The first phase of “Constructing Anarchisms” was an experiment—and, I think, a relatively successful one. But it was also a fairly complex experiment, for which there were not perhaps many precedents, so, despite the fact that it often felt like the commentary on method was overwhelming the project itself, it is probably worth reviewing and reflecting a bit here, so we can begin again with a clearer shared sense of the project moving forward.
…how, much more than what…
In the final post of the first series, I made a point to emphasize—and really to reemphasize—the extent to which the content of « my anarchism » has been, despite my firm belief in the utility of the ideas elaborated, secondary to the series of operations on the anarchist past by which I attempted to explore and elaborate them.

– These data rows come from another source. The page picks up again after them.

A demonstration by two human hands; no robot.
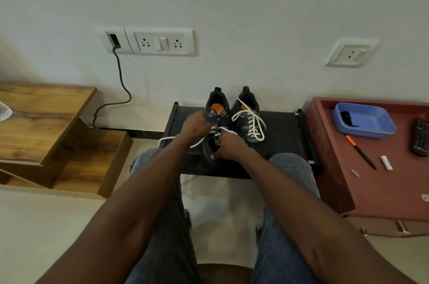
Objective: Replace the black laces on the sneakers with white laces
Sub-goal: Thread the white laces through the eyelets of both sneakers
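Both hands work at the left sneaker (pixel 217 121) on the black rack (pixel 281 144): right hand (pixel 228 146) grips its toe, left hand (pixel 195 124) pinches the white lace (pixel 171 138). Just beyond, the right sneaker (pixel 249 121) stands laced white.

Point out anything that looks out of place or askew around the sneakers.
One end of the white lace from the left sneaker trails off the black rack's left edge. The right sneaker is laced but untied, its ends loose. Nothing looks damaged or spilled.
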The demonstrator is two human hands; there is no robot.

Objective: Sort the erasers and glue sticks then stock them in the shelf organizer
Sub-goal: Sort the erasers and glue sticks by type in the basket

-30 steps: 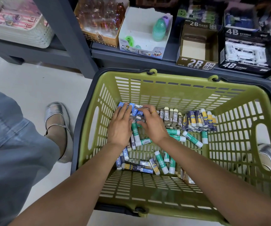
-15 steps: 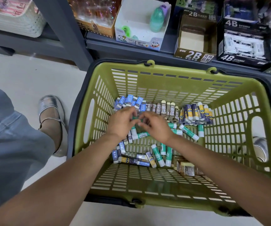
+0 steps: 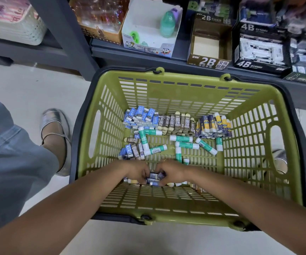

When thinking about the final “project,” where we will all turn again to the task of making anarchism our own / making « our own » anarchism, it has made sense to break down our “construction of an anarchism” into a fairly large number of elements, simply because that should force some additional clarity into the conceptualization of anarchy and anarchism. But, in the opening phase, it was not just a question of the variety of elements, but also of the variety of methods or practices that might be used in that process of clarification—the variety of different operations that might be applied to the historical material.
So there were experiments in simple recovery, picking up old and forgotten concepts to see what they could do for us in new settings. There were recontextualizations, and perhaps even some transvaluations, where historical concepts were put to novel uses. There were broad narrative clarifications, making sure, for example, that we knew in what order some of the familiar elements of anarchist history actually took place. There were close—sometimes painfully close, persnickety—readings of “classical” texts. And then there was the selection of specific texts, ideas and incidents from the vast storehouse of the anarchist past—a selection that was carefully calculated according to the perceived values of the elements, but which could certainly be considered idiosyncratic.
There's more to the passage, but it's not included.